Ci sono momenti, nella storia come nella coscienza collettiva, in cui non è più possibile andare avanti come se nulla fosse. Momenti in cui il rumore del mondo diventa assordante, e proprio in quel frastuono si apre uno spazio di silenzio diverso, quello delle domande fondamentali.
Quelle che non si possono più ignorare. Quelle che chiedono ascolto, coraggio, profondità. Viviamo in un tempo che accelera senza sosta, dove il valore delle cose si misura in termini di rendimento, utilità, visibilità. È per questo che oggi sentiamo il bisogno – anzi, l’urgenza – di fermarci. Non per disinteresse né per stanchezza, ma per riflettere, per comprendere, per domandarci che cosa significa essere umani.
Politica, economia e società in affanno
Oggi l’efficienza è diventata una regola assoluta, ma nel perseguirla stiamo smarrendo il significato profondo di ciò che facciamo. In questo clima, la politica rincorre le emergenze, dimenticando le radici; l’economia produce numeri, ma dimentica i volti; le società, pur essendo sempre più connesse, diventano anche più fragili, più divise e meno capaci di costruire futuro.
Ed è proprio in mezzo a tutta questa confusione che sento il bisogno di tornare a ciò che conta davvero. Di ritrovare, anche nelle difficoltà, una possibilità per ricominciare e dare nuovo senso alla nostra umanità.
Le ferite del nostro tempo
In particolare non si può non constatare che le guerre non distruggono solo i territori, ma straziano le coscienze. Di conseguenza le solitudini aumentano, anche nei luoghi più affollati, e le nuove povertà educative, relazionali e valoriali si diffondono in modo silenzioso ma profondo, penetrando nel tessuto delle nostre comunità.

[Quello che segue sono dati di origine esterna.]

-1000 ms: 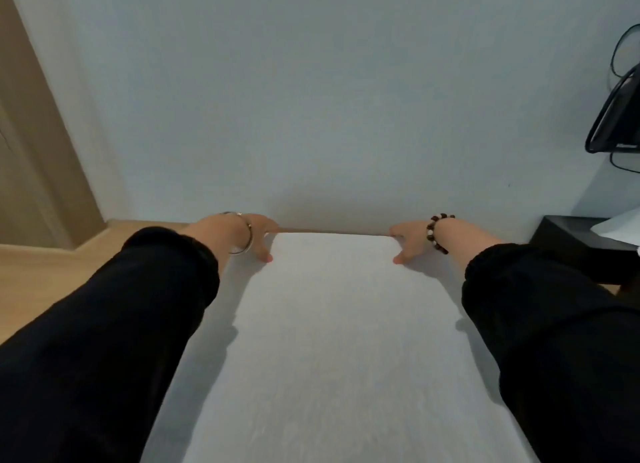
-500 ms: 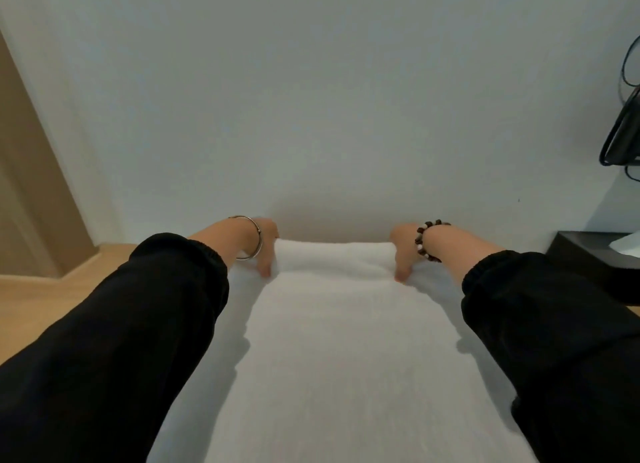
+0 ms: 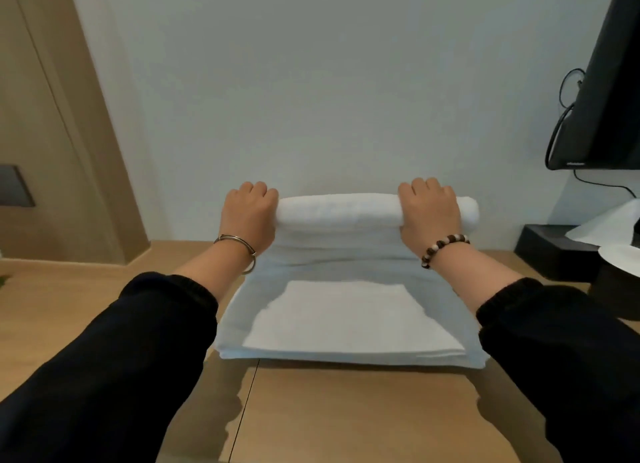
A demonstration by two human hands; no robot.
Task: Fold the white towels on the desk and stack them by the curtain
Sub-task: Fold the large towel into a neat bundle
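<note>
Towel (image 3: 346, 317) far end now off desk (image 3: 346, 410)

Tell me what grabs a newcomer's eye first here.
The white towel at centre of the wooden desk, its far edge lifted in a thick roll. The left hand and right hand grip that roll near either end, in front of the pale wall. A black screen hangs at the upper right.
</note>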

In questo scenario diventa urgente ritrovare il senso dell’umano e riscoprire l’essenza profonda dell’essere persona con una forza silenziosa ma pervasiva. Non esiste tecnologia, innovazione, ideologia che possa sostituire ciò che ci rende autenticamente umani.
La radice dell’umano è la responsabilità
La vera radice è la responsabilità verso l’altro, silenziosa ma essenziale. Ma oggi è sotto attacco: minacciata dal bisogno costante dell’individualismo, della distrazione, del profitto e del culto della prestazione. Viviamo in un tempo in cui essere connessi conta più che essere vicini, dove si punta alla quantità invece che alla qualità.
Eppure, l’umano resiste. Resiste ogni volta che qualcuno si ferma ad ascoltare. Ogni volta che sceglie il rispetto invece della prevaricazione, la cura invece del giudizio, il dialogo invece del disprezzo.
Mettere la persona al centro
Essere umani, in senso politico e civile, significa affermare che ogni individuo ha valore. Che la dignità non è una concessione, ma un diritto inalienabile. Significa rimettere la persona al centro, come misura concreta delle politiche sociali, educative, ambientali, economiche.
Non possiamo più permetterci una visione della società che riduca l’essere umano a ingranaggio produttivo o a soggetto da governare. La democrazia vive solo dove l’umano è riconosciuto, ascoltato, valorizzato. Dove le istituzioni sono al servizio della persona, e non il contrario. Dove le fragilità non sono scarti, ma priorità.
Una nuova coscienza politica
La linea tra umano e disumano è sottile. E spesso la si oltrepassa in silenzio, con uno sguardo evitato, una parola taciuta, una legge frettolosa. È proprio per questo che oggi serve, più che mai, una nuova coscienza politica. Un pensiero lucido, capace di guardare oltre l’emergenza e l’immediato, e di affrontare con coraggio le sfide di lungo termine.
Di scelte coraggiose che guardino non ai sondaggi, ma al futuro. Serve visione. Per questo scelgo di tornare alle radici dell’umano. Non per nostalgia, ma per costruire un vero nuovo inizio.
Solo partendo da lì possiamo ritrovare un orizzonte condiviso e un patto civile che rimetta al centro ciò che conta davvero: la vita concreta delle persone. Solo così potremo costruire una società più giusta, una politica più alta, un’economia più equa. Solo così potremo restituire alla parola “progresso” il suo vero significato. Non un avanzamento cieco, ma una crescita condivisa.
E allora sì, torniamo ad essere profondamente umani. Perché, come ha scritto Papa Leone “l’umanità sarà grande solo quando sarà profondamente umana”.